[YOUR ASSIGNMENT] Output a character-exact copy of the data, images removed.

[COLLECTED MATERIAL]

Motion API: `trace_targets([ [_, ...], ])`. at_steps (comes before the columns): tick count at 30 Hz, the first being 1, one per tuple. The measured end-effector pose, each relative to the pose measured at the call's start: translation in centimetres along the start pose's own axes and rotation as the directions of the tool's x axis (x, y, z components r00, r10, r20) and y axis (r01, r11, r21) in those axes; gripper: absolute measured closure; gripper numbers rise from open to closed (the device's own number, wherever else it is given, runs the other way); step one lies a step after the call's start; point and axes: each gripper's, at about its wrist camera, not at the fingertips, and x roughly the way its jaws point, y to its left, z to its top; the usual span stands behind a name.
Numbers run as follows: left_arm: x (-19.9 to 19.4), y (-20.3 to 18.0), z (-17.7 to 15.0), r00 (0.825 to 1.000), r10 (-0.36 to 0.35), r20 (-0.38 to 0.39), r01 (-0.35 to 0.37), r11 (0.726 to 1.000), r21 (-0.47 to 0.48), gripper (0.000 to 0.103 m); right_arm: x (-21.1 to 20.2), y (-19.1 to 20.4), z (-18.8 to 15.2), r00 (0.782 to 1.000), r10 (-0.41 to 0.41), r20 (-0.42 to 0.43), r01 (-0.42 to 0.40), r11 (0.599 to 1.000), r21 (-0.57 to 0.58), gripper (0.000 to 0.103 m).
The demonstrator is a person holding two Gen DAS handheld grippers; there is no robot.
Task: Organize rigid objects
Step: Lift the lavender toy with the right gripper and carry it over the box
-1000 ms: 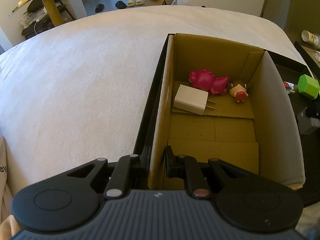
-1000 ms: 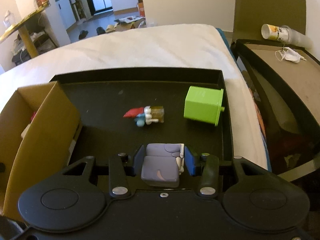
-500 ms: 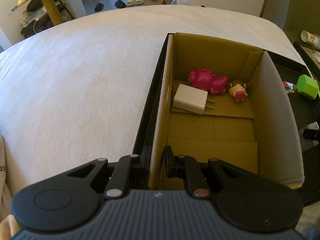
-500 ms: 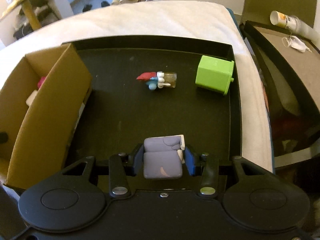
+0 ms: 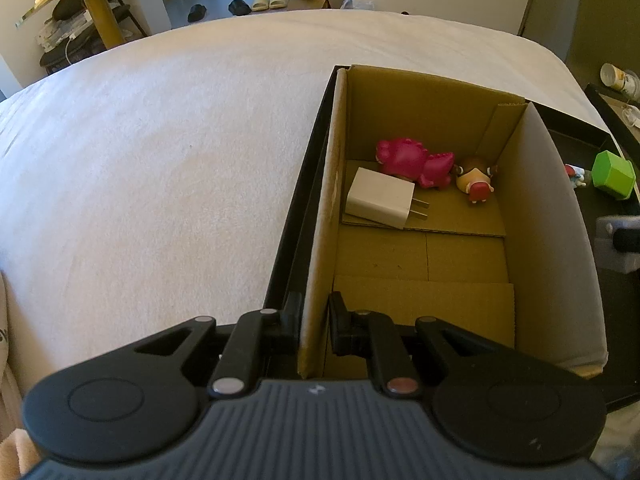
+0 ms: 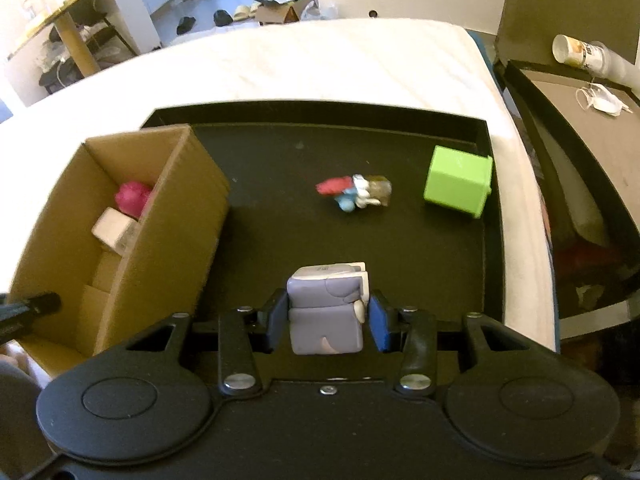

[YOUR RESPONSE]
Motion API: `trace_targets([ [_, ...], ])`. at_steps (comes before the columns): tick count at 30 Hz, the first being 1, one per tuple. The measured end-effector pose, each relative to the pose measured at the call's start: translation in centimetres along the start pose's own axes and rotation as the directions of the tool's x axis (x, y, z components r00, r10, r20) and y axis (r01, r11, r21) in those axes; gripper: absolute measured closure; gripper numbers rise from open to closed (the device's own number, wherever else it is given, runs the other way); step one lies a step after the call's start; point and axes: each gripper's, at about its wrist camera, not at the fingertips, and x roughly the way its jaws point, y to its left, z to its top; the usual span stands behind a name.
Numbers run as follows: left_arm: x (-19.9 to 19.4), y (-20.3 to 18.0), z (-17.7 to 15.0), r00 (0.825 to 1.000), r10 (-0.36 to 0.35), r20 (-0.38 to 0.39), r01 (-0.35 to 0.37), r11 (0.726 to 1.000), r21 (-0.47 to 0.48), gripper (0.000 to 0.103 m); right_arm: x (-21.1 to 20.2), y (-19.1 to 20.4), z (-18.8 to 15.2), r00 (0.782 to 1.000), r10 (-0.41 to 0.41), r20 (-0.42 to 0.43), r01 (-0.42 to 0.40), r11 (0.599 to 1.000), r21 (-0.57 to 0.58), gripper (0.000 to 0.103 m).
The demonstrator is a person holding two Gen DAS handheld grippers; there is no robot.
Task: Organize rigid objects
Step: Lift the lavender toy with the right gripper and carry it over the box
-1000 ms: 
-1000 ms: 
-500 ms: 
-500 ms: 
+0 ms: 
+0 ms: 

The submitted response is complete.